La piece: THE DOG DAYS ARE OVER Compagnie: Jan Martens En

Transcription

La piece: THE DOG DAYS ARE OVER Compagnie: Jan Martens En
La piece: THE DOG DAYS ARE OVER
Compagnie: Jan Martens
En un mot: une pièce à vous couper le souffle, au sens propre comme au sens figuré, qui
fait de vous le voyeur gêné de tant de souffrance volontaire. En même temps, tous ces sauts
commentent clairement la façon dont nous vivons nos vies, de plus en plus superficielles et à
toute vitesse.
Meilleur moment: Quand sept danseurs sautent de gauche à droite et d'avant en arrière en
battant des bras, une huitième danseuse se retire en haletant bruyamment. A ce moment là
la pièce change de tournure et devient une véritable épreuve de survie pour les huit
danseurs, comptant à voix haute, grognant et haletant.
Score: ****
Sauter sans interruption pendant une heure, en comptant, mais encore en trouvant la
force de varier les rythmes, les figures , les formations... peu pourront et voudront
imiter les huit danseurs de Jan Martens.
Maarten a fait fureur avec des duos intimes et merveilleux, comme Victor et Sweat Baby
Sweat, mais se sert ici de la sobriété de son style pour metter en scène sans faux-semblants
la foire d'empoigne dans laquelle nous nous trouvons tous. Il lâche ses huit danseurs en
survêtements criards sur une scène quadrillée de lignes et de croix. Comme un écran
d'ordinateur vu de très près. Martens zoome ainsi sur nos conflits existenciels où tout doit
aller plus vite, mieux, être plus court et plus fort. Jusqu'à ce qu'on se consumme littéralement
d'épuisement, dans un burn-out.
Les danseurs enfilent sagement leurs chaussettes et chaussures colorées, se mettent en
rang, et regardent le public. Que voulez-vous de nous? semblent-ils penser. Doucement ils
commencent à sauter, pour n'arrêter qu'une bonne heure plus tard. On est époustouflé de
voir comment ils livrent ce combat avec la danse. Et comme ils flanchent aussi parfois. Dans
ces moments, ça n'est pas seulement le danseur derrière la personne, mais aussi soi-même
que l'on reconnait, et tous ceux qui se battent avec la réalité, faisant tout leur possible,
toujours à court de temps, mais continuant pourtant , pour se retrouver le soir épuisés, à
regarder dans le vide. Sans même de temps pour l'intimité.

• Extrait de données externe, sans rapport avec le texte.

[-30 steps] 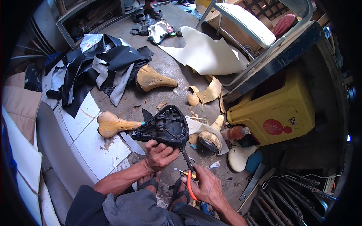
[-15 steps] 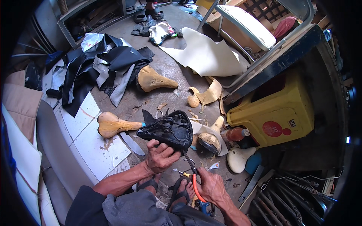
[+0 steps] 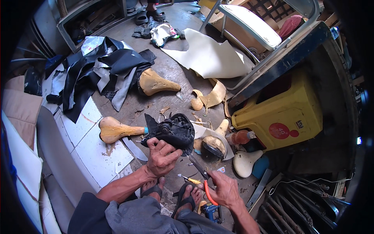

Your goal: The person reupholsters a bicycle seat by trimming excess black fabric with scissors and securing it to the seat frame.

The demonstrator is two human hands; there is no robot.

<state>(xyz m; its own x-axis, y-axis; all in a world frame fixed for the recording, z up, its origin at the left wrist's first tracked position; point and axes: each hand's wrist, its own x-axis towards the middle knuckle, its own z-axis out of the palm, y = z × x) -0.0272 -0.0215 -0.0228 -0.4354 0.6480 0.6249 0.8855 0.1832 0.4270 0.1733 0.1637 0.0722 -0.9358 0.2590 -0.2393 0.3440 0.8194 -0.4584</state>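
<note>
Over concrete floor [image 3: 167,99] strewn with scraps [image 3: 215,94]: gripping a black saddle [image 3: 175,132], underside up, just beyond bent fingers of left hand [image 3: 161,158], seemingly for steadiness; clasping orange-handled scissors [image 3: 204,174] in curled fingers of right hand [image 3: 224,191].

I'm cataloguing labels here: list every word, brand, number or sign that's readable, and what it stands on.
Yellow stool, red disc: pale lettering, which I won't copy.
Same stool, small dark label: characters, likewise not copied.
Crumpled wrapper: any print too small to read.
</note>
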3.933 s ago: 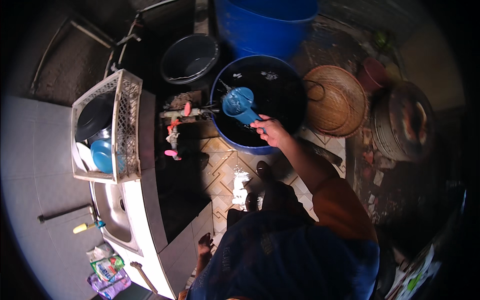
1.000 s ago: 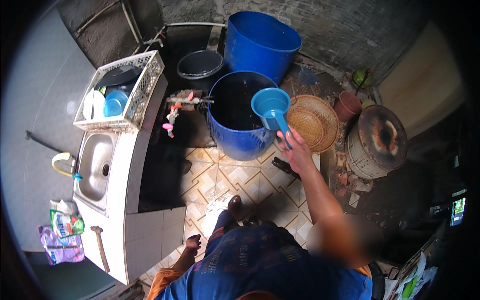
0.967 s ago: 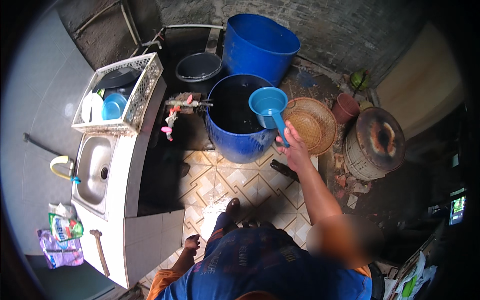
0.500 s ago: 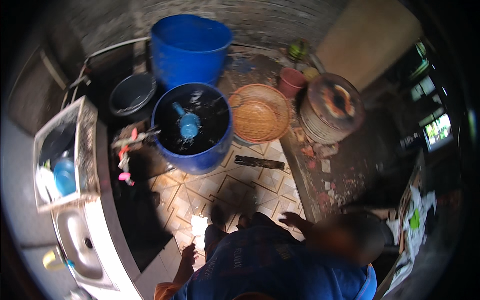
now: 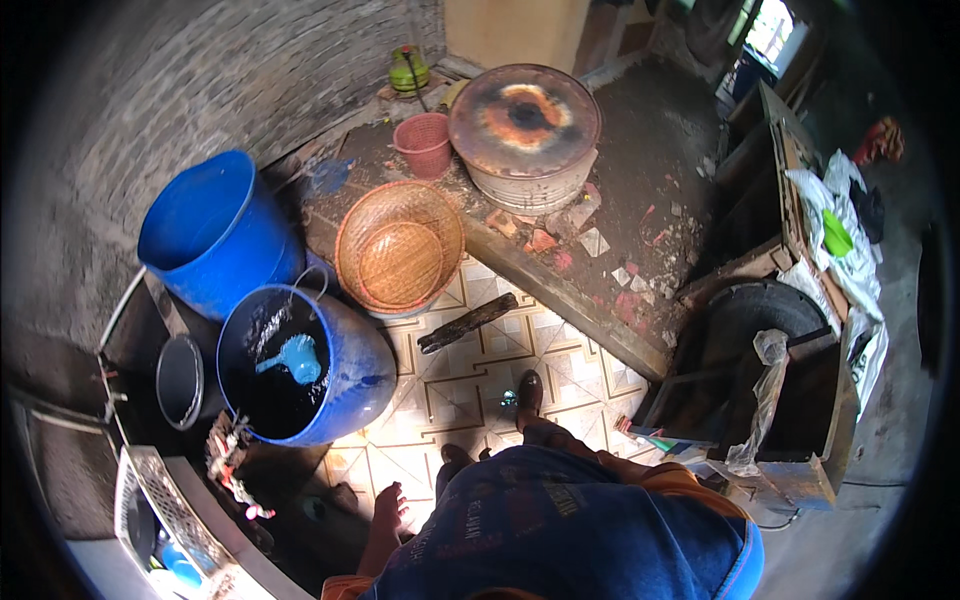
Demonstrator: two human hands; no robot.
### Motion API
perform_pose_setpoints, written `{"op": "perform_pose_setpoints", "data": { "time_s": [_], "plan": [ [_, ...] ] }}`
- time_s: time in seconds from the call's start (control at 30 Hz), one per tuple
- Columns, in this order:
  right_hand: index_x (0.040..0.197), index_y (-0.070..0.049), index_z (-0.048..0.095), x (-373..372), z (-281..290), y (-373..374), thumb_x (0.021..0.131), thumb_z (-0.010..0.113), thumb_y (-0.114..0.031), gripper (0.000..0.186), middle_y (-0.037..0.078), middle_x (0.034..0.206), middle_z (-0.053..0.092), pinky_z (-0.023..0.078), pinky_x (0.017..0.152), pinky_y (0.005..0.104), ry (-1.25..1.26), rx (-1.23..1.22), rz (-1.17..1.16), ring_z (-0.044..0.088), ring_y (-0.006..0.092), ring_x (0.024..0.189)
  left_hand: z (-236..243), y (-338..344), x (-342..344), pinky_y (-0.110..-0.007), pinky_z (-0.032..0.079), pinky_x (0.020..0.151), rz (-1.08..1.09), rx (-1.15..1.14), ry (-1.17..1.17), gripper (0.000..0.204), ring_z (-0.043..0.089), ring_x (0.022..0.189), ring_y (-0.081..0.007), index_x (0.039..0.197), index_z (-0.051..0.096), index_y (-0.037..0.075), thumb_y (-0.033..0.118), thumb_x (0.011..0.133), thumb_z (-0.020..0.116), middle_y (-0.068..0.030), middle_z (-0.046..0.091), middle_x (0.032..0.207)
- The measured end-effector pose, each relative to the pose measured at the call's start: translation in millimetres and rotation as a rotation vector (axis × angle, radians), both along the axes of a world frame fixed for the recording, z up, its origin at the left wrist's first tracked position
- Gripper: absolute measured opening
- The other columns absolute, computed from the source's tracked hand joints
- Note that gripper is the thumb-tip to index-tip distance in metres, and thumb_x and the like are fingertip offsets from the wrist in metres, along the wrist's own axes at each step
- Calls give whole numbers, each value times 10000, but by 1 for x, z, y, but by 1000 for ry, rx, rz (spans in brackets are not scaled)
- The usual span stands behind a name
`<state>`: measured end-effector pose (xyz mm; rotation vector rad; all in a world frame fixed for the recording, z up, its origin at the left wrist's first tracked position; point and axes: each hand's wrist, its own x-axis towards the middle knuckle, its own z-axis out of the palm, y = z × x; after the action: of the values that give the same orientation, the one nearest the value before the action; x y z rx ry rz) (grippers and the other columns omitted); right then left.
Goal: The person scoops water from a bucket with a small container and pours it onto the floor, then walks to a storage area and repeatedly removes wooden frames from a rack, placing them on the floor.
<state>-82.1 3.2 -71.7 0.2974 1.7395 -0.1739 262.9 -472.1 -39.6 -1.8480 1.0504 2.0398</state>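
In the head view, the blue dipper (image 5: 303, 357) lies in dark water (image 5: 284, 402) inside the blue drum (image 5: 364, 375), ahead-left of the nearer left hand (image 5: 388, 508) and well apart from it, handle pointing leftward. The left hand is empty, fingers loosely spread; the right hand's state I cannot tell.

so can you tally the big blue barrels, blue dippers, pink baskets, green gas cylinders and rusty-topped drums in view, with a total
Big blue barrels: 2
Blue dipper, inside the nearer barrel: 1
Pink basket: 1
Green gas cylinder: 1
Rusty-topped drum: 1
Total: 6
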Motion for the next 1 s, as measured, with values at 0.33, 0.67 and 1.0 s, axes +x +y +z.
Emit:
{"op": "perform_pose_setpoints", "data": {
  "time_s": [0.33,0.67,1.0],
  "plan": [
    [1240,-76,549,-99,-32,35,867,514,-568,618,179,1205,572,450,921,391,70,-188,-396,579,302,1073,12,37,-162,-416,352,1014,-1050,-224,419,383,412,1274,-233,1328,469,82,220,972,450,-95,455,1376],
    [1243,-76,545,-127,-21,105,863,529,-547,605,179,1206,569,451,910,394,186,-196,-837,577,302,1069,53,75,-343,-382,423,974,-687,220,418,493,555,1110,-231,1331,453,63,307,916,559,-119,575,1225],
    [1247,-77,541,-152,-4,103,859,544,-526,594,179,1207,565,452,899,396,266,-193,-1104,576,302,1066,82,112,-542,-423,425,1004,-1470,-466,273,813,390,1286,-386,1427,335,220,364,744,751,-263,283,1424]
  ]
}}
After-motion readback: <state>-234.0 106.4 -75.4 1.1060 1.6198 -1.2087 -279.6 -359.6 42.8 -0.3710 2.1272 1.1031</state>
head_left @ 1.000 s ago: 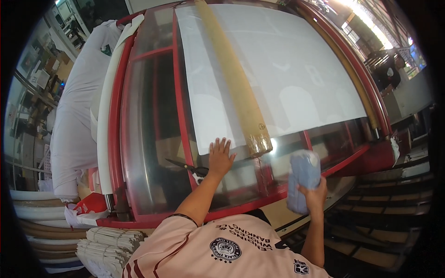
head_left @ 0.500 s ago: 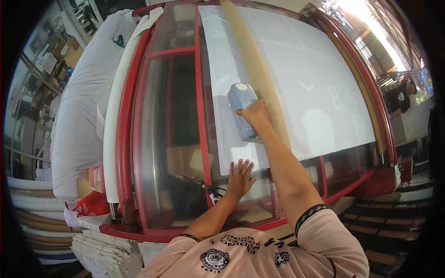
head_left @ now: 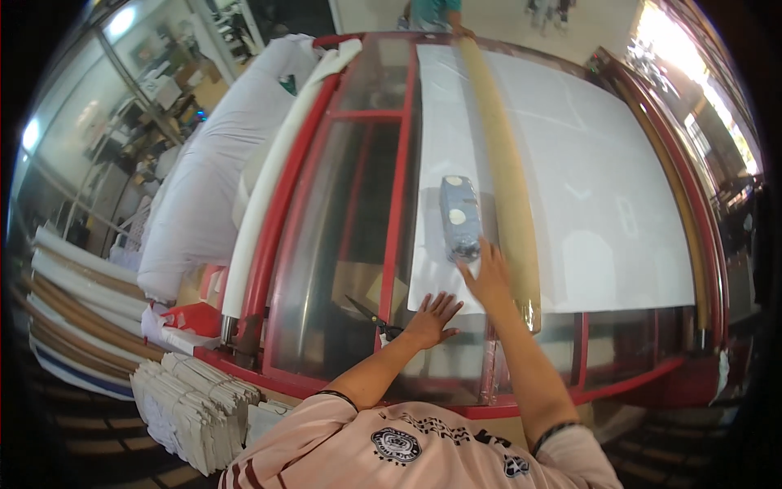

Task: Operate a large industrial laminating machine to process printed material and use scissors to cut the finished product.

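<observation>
A large white sheet lies over the glass top of a red-framed table. On its left part rests a grey-blue block wrapped in clear plastic, with pale round spots on top. Just right of the block, a long yellowish-brown tube runs lengthwise across the sheet. My left hand is flat with spread fingers at the sheet's near edge. Between the block's near end and the tube is my right hand, its fingers apart and holding nothing; whether a fingertip touches the block I cannot tell.
Black scissors lie left of my left hand. At the far end another person's hand is at the tube. A white roll and a cloth-covered roll line the left side. Stacked folded material stands at lower left.
My right hand has let go of the wrapped block and drawn back toward me. My view has shifted, and the other person at the far end now shows.
</observation>
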The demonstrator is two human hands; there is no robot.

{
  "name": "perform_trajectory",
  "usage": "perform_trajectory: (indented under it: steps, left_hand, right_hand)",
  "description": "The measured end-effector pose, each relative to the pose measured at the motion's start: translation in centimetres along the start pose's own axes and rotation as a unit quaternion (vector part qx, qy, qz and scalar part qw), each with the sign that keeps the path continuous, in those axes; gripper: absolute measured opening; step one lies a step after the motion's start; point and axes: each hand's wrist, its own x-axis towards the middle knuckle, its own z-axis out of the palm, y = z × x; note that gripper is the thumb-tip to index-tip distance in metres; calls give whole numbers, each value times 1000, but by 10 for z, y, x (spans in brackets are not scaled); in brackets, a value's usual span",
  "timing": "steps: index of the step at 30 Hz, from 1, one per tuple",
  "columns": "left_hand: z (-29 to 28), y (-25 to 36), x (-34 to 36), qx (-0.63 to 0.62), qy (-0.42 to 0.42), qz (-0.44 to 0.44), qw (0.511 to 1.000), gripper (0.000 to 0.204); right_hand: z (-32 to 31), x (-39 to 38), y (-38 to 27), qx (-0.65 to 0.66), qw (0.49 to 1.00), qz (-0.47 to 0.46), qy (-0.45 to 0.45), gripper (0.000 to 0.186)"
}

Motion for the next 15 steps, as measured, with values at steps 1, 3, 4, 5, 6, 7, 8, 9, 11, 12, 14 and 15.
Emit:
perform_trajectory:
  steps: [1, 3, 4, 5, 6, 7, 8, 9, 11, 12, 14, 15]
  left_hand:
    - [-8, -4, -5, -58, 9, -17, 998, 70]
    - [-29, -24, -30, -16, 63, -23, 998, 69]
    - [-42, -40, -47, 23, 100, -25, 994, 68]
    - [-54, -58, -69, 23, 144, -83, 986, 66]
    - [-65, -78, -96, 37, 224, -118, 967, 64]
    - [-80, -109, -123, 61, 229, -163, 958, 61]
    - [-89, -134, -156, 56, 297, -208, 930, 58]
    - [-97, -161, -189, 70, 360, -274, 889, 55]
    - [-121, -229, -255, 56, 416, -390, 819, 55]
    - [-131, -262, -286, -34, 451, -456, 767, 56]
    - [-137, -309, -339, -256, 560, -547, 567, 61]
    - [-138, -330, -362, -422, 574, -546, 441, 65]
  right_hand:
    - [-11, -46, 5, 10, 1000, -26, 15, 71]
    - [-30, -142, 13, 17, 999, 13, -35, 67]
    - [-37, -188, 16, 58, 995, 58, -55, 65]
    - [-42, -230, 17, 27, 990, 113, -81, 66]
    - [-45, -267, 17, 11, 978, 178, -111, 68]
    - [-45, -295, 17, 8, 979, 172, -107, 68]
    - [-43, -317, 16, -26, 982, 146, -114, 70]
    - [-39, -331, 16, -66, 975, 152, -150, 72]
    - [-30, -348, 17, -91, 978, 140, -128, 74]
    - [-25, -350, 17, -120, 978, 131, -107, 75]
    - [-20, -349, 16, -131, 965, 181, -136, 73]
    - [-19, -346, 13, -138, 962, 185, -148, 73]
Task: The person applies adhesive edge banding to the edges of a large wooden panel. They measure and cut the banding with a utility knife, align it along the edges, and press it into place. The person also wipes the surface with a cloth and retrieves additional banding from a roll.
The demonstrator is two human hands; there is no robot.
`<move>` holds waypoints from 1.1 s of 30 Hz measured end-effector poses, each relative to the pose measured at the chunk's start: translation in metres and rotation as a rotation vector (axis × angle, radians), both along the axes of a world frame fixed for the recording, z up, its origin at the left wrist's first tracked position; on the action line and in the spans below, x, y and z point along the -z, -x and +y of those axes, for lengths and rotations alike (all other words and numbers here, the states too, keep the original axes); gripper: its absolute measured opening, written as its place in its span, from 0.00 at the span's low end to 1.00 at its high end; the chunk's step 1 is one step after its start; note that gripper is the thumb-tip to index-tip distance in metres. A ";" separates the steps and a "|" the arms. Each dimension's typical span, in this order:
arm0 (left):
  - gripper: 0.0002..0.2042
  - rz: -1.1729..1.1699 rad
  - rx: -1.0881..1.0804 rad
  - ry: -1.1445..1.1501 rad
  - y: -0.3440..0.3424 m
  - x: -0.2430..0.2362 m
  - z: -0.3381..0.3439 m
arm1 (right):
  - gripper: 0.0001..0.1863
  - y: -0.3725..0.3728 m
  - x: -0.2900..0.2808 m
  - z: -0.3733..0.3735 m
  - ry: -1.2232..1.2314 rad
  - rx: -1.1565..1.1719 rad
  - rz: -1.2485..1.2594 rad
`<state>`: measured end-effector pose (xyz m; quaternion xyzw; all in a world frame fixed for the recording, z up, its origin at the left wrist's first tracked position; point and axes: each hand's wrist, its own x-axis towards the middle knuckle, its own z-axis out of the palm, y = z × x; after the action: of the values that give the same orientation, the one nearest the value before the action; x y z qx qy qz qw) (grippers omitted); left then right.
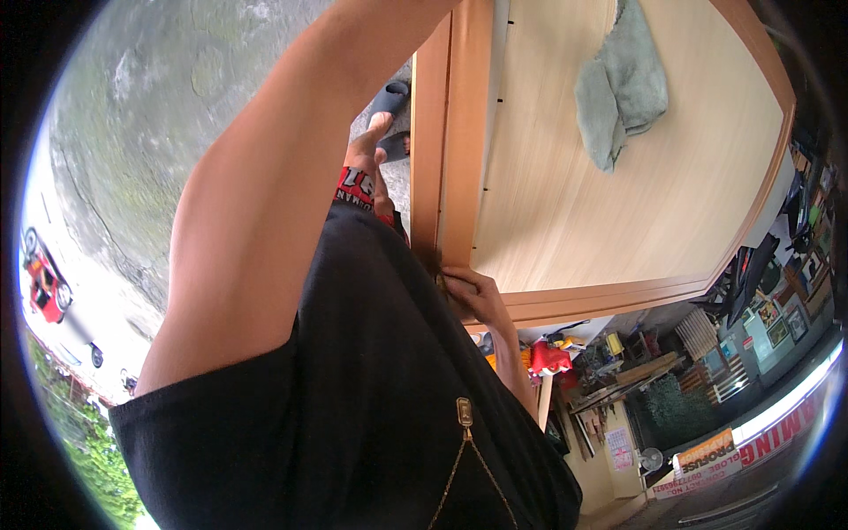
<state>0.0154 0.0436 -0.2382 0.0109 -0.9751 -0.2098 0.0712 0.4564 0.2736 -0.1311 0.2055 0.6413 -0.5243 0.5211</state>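
A large pale panel (548, 221) with an orange-brown wooden frame (609, 302) stands at the right, close to my body. My right hand (473, 296) is at the near left corner of this frame, its fingers bent and pressed together against the wood. What the fingertips hold, if anything, is hidden. My left arm (265, 168) reaches up across the view, and its hand lies beyond the top edge. A crumpled grey-green cloth (623, 88) rests on the panel's far part.
Grey concrete floor (132, 132) spreads to the left, with a red motorcycle (46, 287) beyond it. My feet in dark slippers (387, 102) stand beside the frame. At the right are cluttered shelves, framed pictures, wood pieces (636, 375), a red item (550, 356) and a small fan (651, 458).
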 end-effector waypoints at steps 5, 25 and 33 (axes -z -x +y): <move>0.42 -0.022 0.010 -0.012 -0.002 -0.004 -0.002 | 0.19 0.011 0.017 0.001 0.042 0.006 -0.195; 0.42 0.040 0.026 0.021 -0.001 0.002 -0.002 | 0.39 0.036 0.032 -0.018 -0.135 0.162 -0.449; 0.42 0.044 0.021 0.024 -0.002 0.000 -0.002 | 0.37 0.034 0.040 -0.019 -0.131 0.222 -0.512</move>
<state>0.0175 0.0420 -0.2387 -0.0049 -0.9758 -0.1988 0.0906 0.4219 0.2545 -0.1708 0.4334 0.4951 -0.4666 0.5911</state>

Tout ça fait de THE DOG DAYS ARE OVER une pièce à vous couper le souffle, et de vous
le voyeur gêné de tant de souffrance volontaire. En même temps, tous ces sauts
commentent clairement la façon dont nous vivons nos vies, de plus en plus superficielles et à
toute vitesse. Y a-t-il une alternative? celle-ci apparait à peine deux fois quand Martens
accorde (enfin) un rôle plus ingénieux à l'éclairage. Dans la lumière devenue obscurité
apparaissent des ombres qui font incroyablement de leur mieux et le faisceau d'une lampe
électrique cherche les visages épuisés. Et soudain on est là, face à soi-même. Sauté trop
longtemps pour voir que c'est tellement beau de sauter, et aussi tellement inutile. Ou pas?